TASK: With the line containing "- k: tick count" as the start and the line containing "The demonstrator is" as the end, transcribe that span of the entries below exactly, including both.

Recorded data:

===============

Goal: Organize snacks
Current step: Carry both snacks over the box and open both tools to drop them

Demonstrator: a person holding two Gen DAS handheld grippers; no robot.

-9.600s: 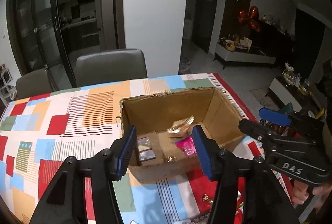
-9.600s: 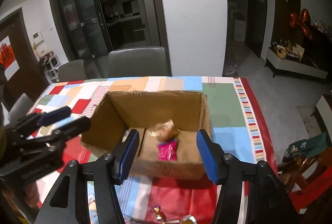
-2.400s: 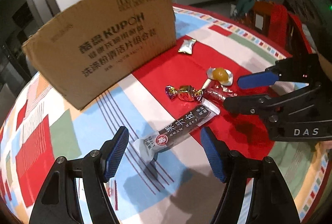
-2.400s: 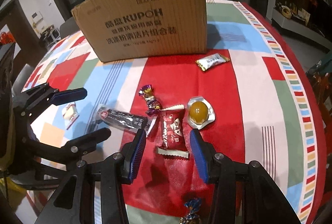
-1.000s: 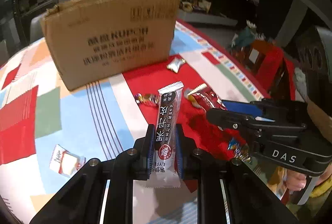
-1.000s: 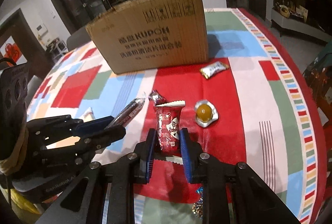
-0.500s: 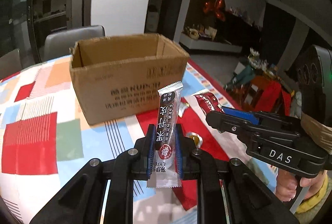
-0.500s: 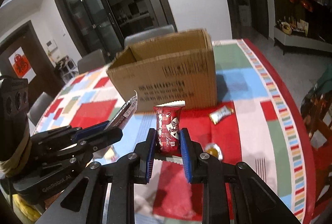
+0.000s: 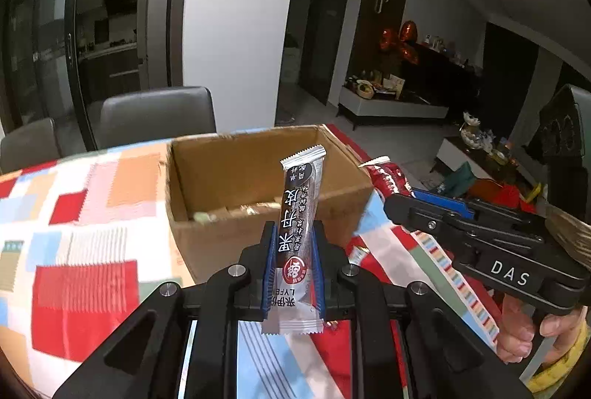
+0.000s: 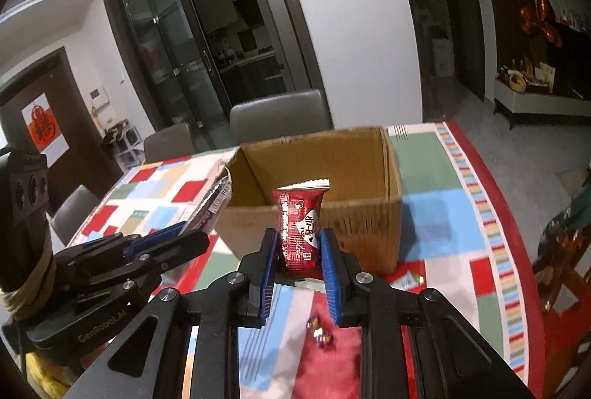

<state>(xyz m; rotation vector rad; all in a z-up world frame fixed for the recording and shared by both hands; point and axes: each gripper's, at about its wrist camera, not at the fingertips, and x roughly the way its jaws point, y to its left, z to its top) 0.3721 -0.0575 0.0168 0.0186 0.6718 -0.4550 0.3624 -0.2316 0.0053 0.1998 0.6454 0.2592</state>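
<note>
My left gripper point(image 9: 293, 244) is shut on a long dark snack bar point(image 9: 299, 214) with a silver top, held upright in front of the open cardboard box point(image 9: 207, 236). My right gripper point(image 10: 297, 247) is shut on a red snack packet point(image 10: 300, 225), held just before the box point(image 10: 369, 225). The right gripper also shows at the right of the left wrist view point(image 9: 402, 203), its red packet point(image 9: 388, 177) near the box's right corner. The left gripper shows at the left of the right wrist view point(image 10: 184, 240) with the bar point(image 10: 216, 203). Several snacks lie inside the box.
The table wears a bright patchwork cloth point(image 9: 85, 273). Wrapped candies point(image 10: 321, 328) and a small packet point(image 10: 406, 279) lie on the cloth near the box. Grey chairs point(image 10: 280, 114) stand behind the table. The table's right edge point(image 10: 517, 251) drops to the floor.
Both grippers have risen and moved toward the box with their snacks still held. The box's inside now shows from above its near wall.
</note>
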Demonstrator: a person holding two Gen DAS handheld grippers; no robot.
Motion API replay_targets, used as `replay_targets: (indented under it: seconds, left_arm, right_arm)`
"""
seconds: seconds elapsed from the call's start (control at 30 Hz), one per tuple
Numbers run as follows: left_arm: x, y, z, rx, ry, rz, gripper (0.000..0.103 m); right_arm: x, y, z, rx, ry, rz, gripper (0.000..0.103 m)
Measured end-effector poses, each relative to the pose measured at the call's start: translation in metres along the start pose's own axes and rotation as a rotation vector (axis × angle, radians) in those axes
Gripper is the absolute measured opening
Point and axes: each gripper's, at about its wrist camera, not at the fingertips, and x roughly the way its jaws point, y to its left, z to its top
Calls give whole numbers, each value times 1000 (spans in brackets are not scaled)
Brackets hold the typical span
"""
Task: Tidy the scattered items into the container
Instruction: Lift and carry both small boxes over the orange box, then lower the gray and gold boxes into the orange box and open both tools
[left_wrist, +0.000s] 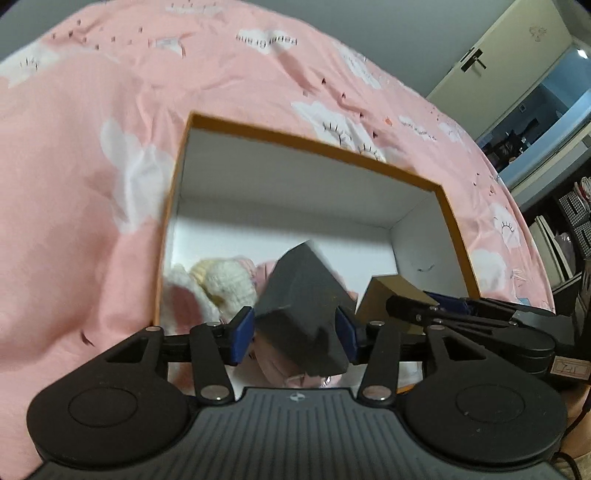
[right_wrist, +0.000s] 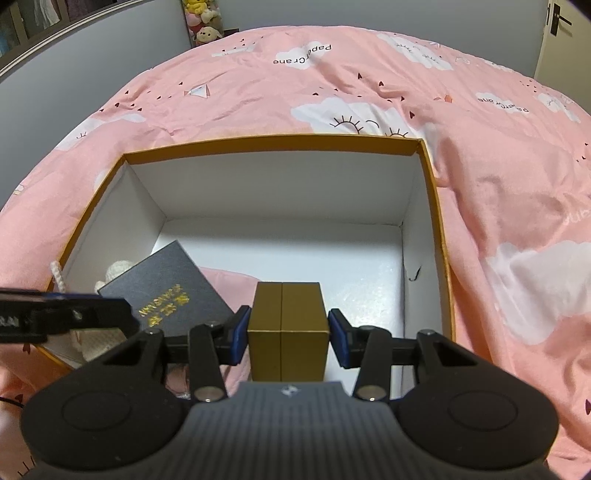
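Left wrist view shows the left gripper (left_wrist: 295, 328) over the near part of an open cardboard box (left_wrist: 314, 146), orange outside and white inside, that sits on a bed with a pink cover (left_wrist: 92, 110) printed with white clouds. Between its blue pads (left_wrist: 242, 334) is a dark grey box (left_wrist: 301, 314), tilted and blurred. The jaws stand apart: a gap shows at the left pad, and at the right pad I cannot tell if it touches the box. Under and behind the grey box, near the left wall of the cardboard box, lie a cream knitted item (left_wrist: 221, 286) and some pink cloth (left_wrist: 280, 365).

From the right wrist view the right gripper (right_wrist: 290, 338) is clamped on a gold box (right_wrist: 288, 332); both blue pads press on its sides. The gold box is upright, with a seam down its middle, and it hangs over the near edge of the cardboard box (right_wrist: 432, 206), about the middle of that edge. The grey box (right_wrist: 170, 288) shows here with gold letters on its top, leaning in the near left corner above the knitted item (right_wrist: 118, 269). One finger of the left gripper (right_wrist: 85, 319) comes in from the left edge beside it. The far half of the white floor is bare. Plush toys (right_wrist: 203, 22) stand against the wall beyond the bed.
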Motion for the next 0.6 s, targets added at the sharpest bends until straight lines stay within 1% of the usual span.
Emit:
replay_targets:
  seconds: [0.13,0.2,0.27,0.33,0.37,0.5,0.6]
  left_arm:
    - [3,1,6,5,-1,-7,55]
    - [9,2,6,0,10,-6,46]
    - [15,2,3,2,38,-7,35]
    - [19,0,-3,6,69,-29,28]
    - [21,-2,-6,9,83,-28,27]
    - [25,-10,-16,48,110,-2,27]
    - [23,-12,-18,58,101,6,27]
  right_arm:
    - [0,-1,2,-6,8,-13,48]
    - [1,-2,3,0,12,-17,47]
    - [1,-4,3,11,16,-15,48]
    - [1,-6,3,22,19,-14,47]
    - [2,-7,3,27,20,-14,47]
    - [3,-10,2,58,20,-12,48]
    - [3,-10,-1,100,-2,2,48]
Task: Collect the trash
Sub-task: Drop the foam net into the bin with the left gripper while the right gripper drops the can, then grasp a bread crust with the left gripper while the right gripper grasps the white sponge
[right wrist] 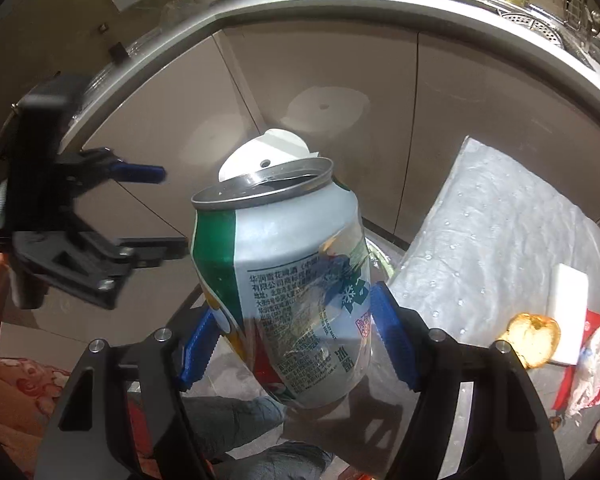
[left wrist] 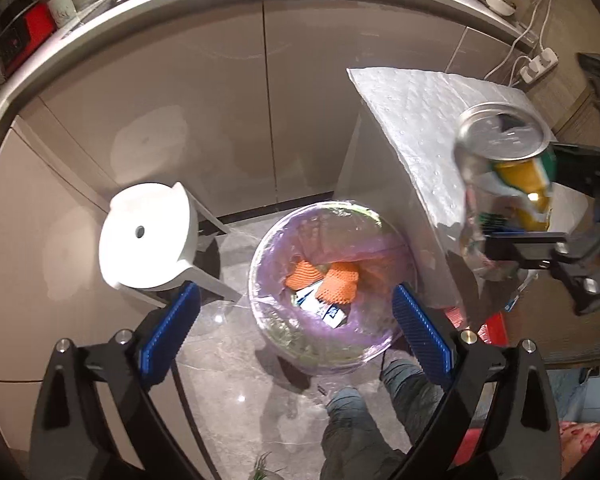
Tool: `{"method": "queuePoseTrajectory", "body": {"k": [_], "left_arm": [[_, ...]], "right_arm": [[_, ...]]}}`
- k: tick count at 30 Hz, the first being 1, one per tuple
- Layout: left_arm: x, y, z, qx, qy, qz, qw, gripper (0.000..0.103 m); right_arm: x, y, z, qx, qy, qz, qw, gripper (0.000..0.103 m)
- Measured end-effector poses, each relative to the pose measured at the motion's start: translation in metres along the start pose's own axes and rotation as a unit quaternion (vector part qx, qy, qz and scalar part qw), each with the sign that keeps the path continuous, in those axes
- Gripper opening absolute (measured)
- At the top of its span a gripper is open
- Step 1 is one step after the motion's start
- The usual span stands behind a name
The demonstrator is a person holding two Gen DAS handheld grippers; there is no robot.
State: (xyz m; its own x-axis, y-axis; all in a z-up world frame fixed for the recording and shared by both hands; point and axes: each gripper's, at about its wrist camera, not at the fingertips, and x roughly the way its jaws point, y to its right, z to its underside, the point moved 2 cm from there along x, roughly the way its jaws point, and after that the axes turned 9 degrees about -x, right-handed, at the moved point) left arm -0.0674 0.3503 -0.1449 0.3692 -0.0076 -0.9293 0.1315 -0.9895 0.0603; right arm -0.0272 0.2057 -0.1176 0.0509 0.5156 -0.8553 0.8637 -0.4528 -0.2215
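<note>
Bin holds two orange nets; right gripper grips one can.

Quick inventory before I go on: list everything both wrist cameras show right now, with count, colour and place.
can: 1, silver-green, between right gripper's pads
bin: 1, clear with purple liner, on floor
orange foam nets: 2, inside bin
stool: 1, white, left of bin
foam-covered table: 1, white, right of bin
apple core: 1, yellowish, on table
tissue: 1, white, on table
left gripper: black, blue pads, open above bin
right gripper: shut on can
</note>
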Motion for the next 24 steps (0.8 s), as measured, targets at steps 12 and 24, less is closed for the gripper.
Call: {"method": "queuePoseTrajectory", "body": {"k": [12, 24], "left_arm": [[-0.036, -0.033, 0.020, -0.029, 0.006, -0.047, 0.9984, 0.093], [-0.047, 0.025, -0.007, -0.003, 0.032, 0.008, 0.9994, 0.093]], "right_arm": [[0.116, -0.018, 0.010, 0.028, -0.102, 0.024, 0.994, 0.101], [-0.046, 0.034, 0.021, 0.103, 0.054, 0.115, 0.987, 0.101]]}}
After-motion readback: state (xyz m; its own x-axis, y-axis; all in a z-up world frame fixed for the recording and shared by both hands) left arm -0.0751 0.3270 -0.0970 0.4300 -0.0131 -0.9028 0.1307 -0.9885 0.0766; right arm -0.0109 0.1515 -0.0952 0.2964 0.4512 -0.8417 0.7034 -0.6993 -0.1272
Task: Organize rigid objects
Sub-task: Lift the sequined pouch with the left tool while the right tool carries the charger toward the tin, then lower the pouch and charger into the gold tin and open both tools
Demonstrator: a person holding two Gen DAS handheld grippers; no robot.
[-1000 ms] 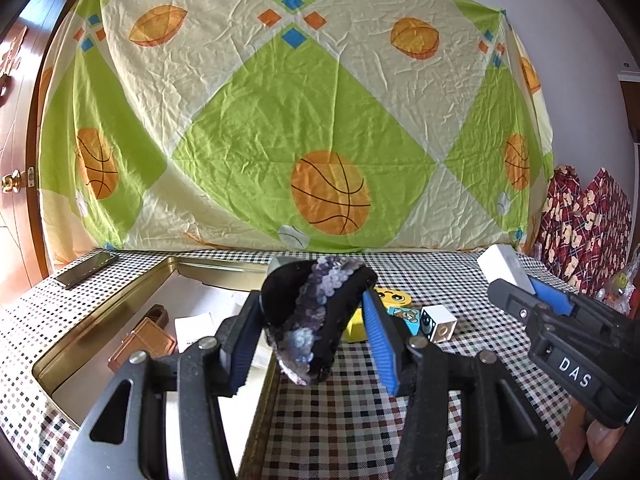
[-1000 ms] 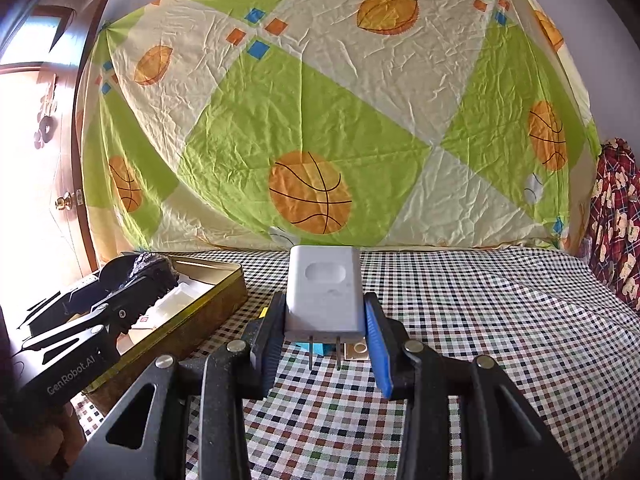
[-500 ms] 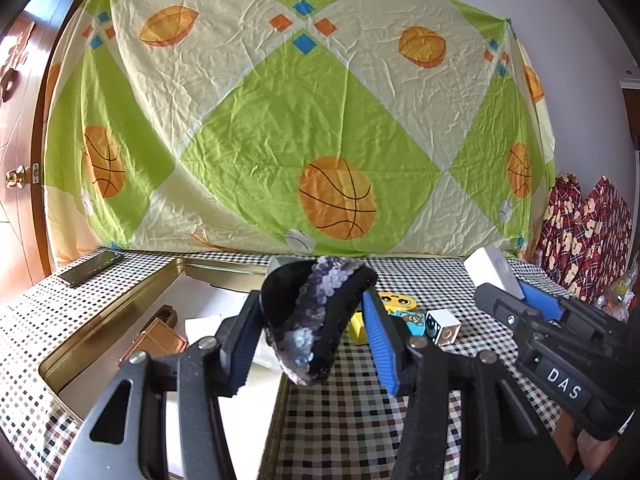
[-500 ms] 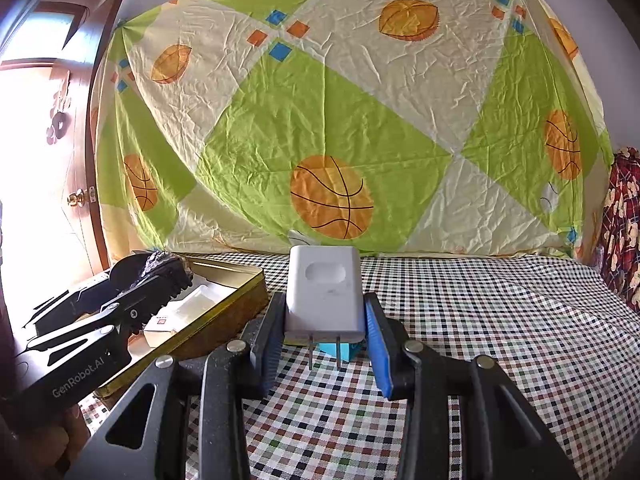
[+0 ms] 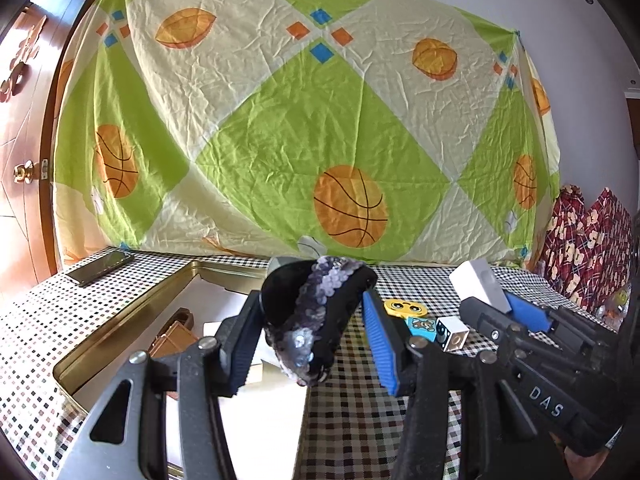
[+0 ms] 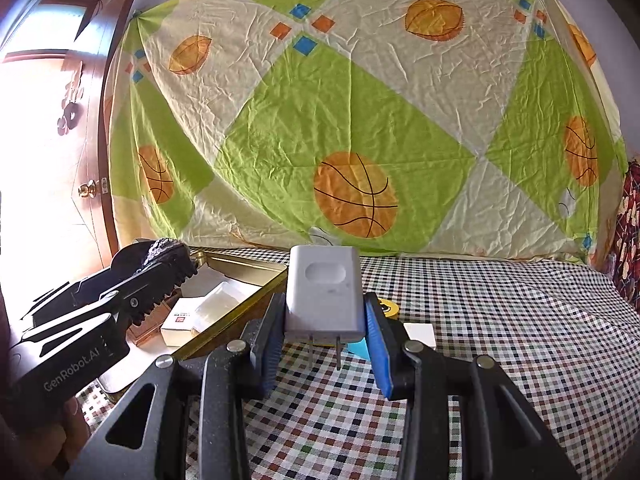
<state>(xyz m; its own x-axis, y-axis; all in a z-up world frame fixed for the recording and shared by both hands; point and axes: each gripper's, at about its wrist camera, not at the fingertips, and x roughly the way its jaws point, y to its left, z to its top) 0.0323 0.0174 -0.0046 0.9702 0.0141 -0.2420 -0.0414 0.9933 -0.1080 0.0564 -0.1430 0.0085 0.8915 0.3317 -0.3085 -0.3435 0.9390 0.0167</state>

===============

OUTPUT BELOW:
- k: tick count at 30 Hz, the first being 1, one per tuple
- Layout: left_arm: x, y, z, qx, qy, qz, qw, gripper (0.000..0.103 m); right_arm: x, y, z, qx, qy, qz, qw, gripper (0.000..0.103 m)
- Measured end-effector poses, each relative to the pose measured at the motion's start: translation in metres along the start pose's own axes and rotation as a unit quaternion (vector part qx, qy, qz and scalar part qw), each with the sign that keeps the path continuous, in those axes
- Gripper opening absolute (measured)
- At the top of its span a gripper is open
- Step 1 is one step after the motion's start
- The usual span stands behind a name
The demonstrator is a person holding two Gen DAS handheld grippers; there is no robot.

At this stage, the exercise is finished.